Lixões no Brasil (por região)

                     Municípios                   Municípios com lixões
Brasil                    5.565                     2.810    (50,5%)
Nordeste               1.794                     1.598    (89,1%)
Norte                      449                        380    (84,6%)
Centro-Oeste           466                        339    (72,7%)
Sudeste                 1.668                       311    (18,4%)
Sul                         1.188                     182    (15,3%)
Fonte: Ipea
Aterro do DF sub judice
Enquanto a Novacap licita as obras de infraestrutura para o futuro Aterro Sanitário de Samambaia, o certame para contratar os serviços de impermeabilização do local e a empresa que vai operar o depósito foi suspenso em fevereiro pelo Tribunal de Contas do DF. “Já respondemos aos questionamentos, mas o tribunal não se manifestou. Estamos de mãos atadas, infelizmente, em função dessa paralisação. O fim do Lixão da Estrutural depende da entrada em operação do aterro de Samambaia”, lamenta o diretor da assessoria de Planejamento e Projetos Especiais da Secretaria de Limpeza Urbana (SLU), Edmundo Gadelha. Ele estima em seis meses o tempo necessário para que o aterro sanitário entre em operação, após a liberação judicial.

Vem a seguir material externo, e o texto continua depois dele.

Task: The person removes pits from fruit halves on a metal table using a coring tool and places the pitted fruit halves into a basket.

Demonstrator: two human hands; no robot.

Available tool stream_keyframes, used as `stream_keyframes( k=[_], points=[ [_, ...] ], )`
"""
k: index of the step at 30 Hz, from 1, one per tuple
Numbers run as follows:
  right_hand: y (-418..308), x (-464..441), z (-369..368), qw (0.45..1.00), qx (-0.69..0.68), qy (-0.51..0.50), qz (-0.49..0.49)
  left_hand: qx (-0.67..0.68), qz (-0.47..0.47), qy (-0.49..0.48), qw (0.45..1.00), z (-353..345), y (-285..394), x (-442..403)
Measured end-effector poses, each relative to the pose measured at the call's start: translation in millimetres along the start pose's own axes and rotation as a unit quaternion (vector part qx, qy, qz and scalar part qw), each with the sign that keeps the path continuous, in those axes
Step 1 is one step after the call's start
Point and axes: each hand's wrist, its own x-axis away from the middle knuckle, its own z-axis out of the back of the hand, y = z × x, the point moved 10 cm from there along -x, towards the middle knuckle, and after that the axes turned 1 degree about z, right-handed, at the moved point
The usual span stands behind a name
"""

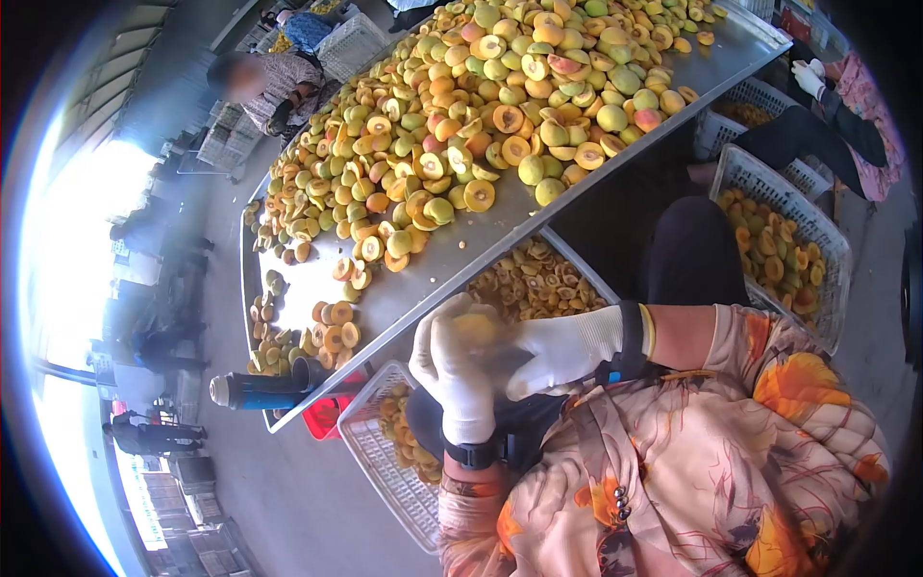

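My left hand (452, 370), in a white glove, is closed round a yellowish fruit (476, 330) that is blurred by motion. Close against it is my right hand (567, 351), also gloved in white, with its fingers pressed together. Something dark and smeared shows between the two hands; I cannot make out its shape. Both hands are in front of my body, just off the edge of a metal table (385, 293). A big heap of halved and whole yellow-green fruit (433, 144) covers much of it. Beneath the hands' far side, a container holds cut fruit pieces (538, 279).
A white crate (423, 510) with fruit stands at my left, another crate (836, 279) at my right. A blue cylinder (260, 392) and a red container (327, 415) are by the table's near left corner. One person (279, 87) is across the table, another (846, 120) at the right.
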Motion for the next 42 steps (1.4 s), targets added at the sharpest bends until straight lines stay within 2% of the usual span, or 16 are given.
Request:
stream_keyframes(
  k=[3,6,9,12,13,17,21,23,24,25,27,30,35,38,40,42],
  points=[
    [-2.7,11.2,-6.2,0.989,-0.104,-0.05,-0.095,-0.017,-0.071,-0.041,0.996,-7.7,10.2,-4.4],
    [0.8,11.6,-13.1,0.968,-0.207,-0.097,-0.103,0.064,0.0,0.018,0.998,-11.9,5.4,-2.1],
    [-3.4,9.8,11.7,0.999,-0.027,-0.014,-0.027,0.059,0.002,-0.006,0.998,-12.5,-12.3,-4.8],
    [-26.7,6.6,21.7,0.991,0.103,0.016,0.088,-0.079,-0.14,-0.031,0.986,-12.3,5.1,-7.3],
    [-8.1,4.1,20.5,0.997,0.075,-0.003,0.006,-0.058,-0.124,-0.003,0.991,-10.4,4.1,-6.5],
    [0.3,1.6,18.3,1.0,0.008,-0.021,-0.001,0.066,-0.004,0.058,0.996,-12.6,-11.2,-3.8],
    [-8.5,0.9,25.0,0.994,0.077,0.0,0.076,0.038,-0.037,0.009,0.999,-12.3,-18.8,-8.3],
    [-3.3,-1.5,25.6,0.996,0.063,-0.007,0.062,-0.017,-0.059,-0.022,0.998,-9.7,-16.8,-11.9],
    [1.6,0.2,22.0,0.999,0.024,-0.02,0.012,-0.044,-0.072,-0.038,0.996,-11.3,-14.5,-13.5],
    [3.4,3.2,17.1,0.999,-0.026,-0.036,-0.022,0.001,-0.039,-0.04,0.998,-12.8,-20.1,-15.5],
    [3.8,10.9,4.7,0.986,-0.131,-0.066,-0.078,0.089,0.031,-0.044,0.995,-16.8,-32.9,-14.4],
    [11.4,10.0,-7.9,0.964,-0.227,-0.11,-0.088,0.069,0.059,-0.061,0.994,-22.6,-33.1,-15.3],
    [-8.6,19.0,-23.3,0.889,-0.391,-0.205,-0.124,0.144,0.065,-0.084,0.984,-28.4,-28.2,-11.4],
    [-3.6,12.4,-22.6,0.864,-0.442,-0.196,-0.143,0.141,0.074,-0.077,0.984,-24.1,-22.2,-8.7],
    [-8.0,13.0,-28.8,0.867,-0.421,-0.232,-0.13,0.126,0.085,-0.056,0.987,-14.0,-22.7,-7.4],
    [-8.4,12.3,-33.5,0.87,-0.405,-0.259,-0.113,0.297,0.196,0.014,0.934,8.2,-47.0,-2.5]
  ],
)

“A legislação tem que premiar posturas e punir quem não segue uma regra. Sou terminantemente contrário a qualquer dilatação do prazo”
Arnaldo Jardim (PPS-SP), deputado federal e relator da Política Nacional de Resíduos Sólidos

O que diz a lei
A Política Nacional de Resíduos Sólidos (PNRS) passou duas décadas em tramitação no Congresso até virar lei em 2010. Um dos principais objetivos é fazer com que o Brasil atinja o índice de reciclagem de resíduos de 20% até 2015, que é uma das metas do Plano Nacional sobre Mudança do Clima. A política do lixo tem horizonte de 20 anos e será atualizada a cada quatro anos. Uma das principais novidades da PNRS é a logística reversa, que determina a responsabilidade compartilhada entre fabricantes, fornecedores, comerciantes e consumidores de produtos para garantir que os resíduos sejam descartados de forma ambientalmente correta. A lei também institui programas de coleta seletiva, educação ambiental e inclusão dos catadores de material reciclável em todos os municípios. Também exige padrões sustentáveis de produção e de consumo, e reciclagem de resíduos. O ponto mais polêmico é, sem dúvidas, a exigência para que estados e municípios desativem todos os lixões e instalem aterros sanitários até 2 de agosto de 2014. A lei admite que os municípios formem consórcios para a gestão dos resíduos sólidos. Segundo o texto, o prefeito que não cumprir o prazo pode ser processado por improbidade administrativa. As cidades tiveram dois anos para se adequar à política nacional, mas a maioria sequer elaborou o Plano Municipal de Gestão Integrada de Resíduos Sólidos, que é a primeira etapa do processo.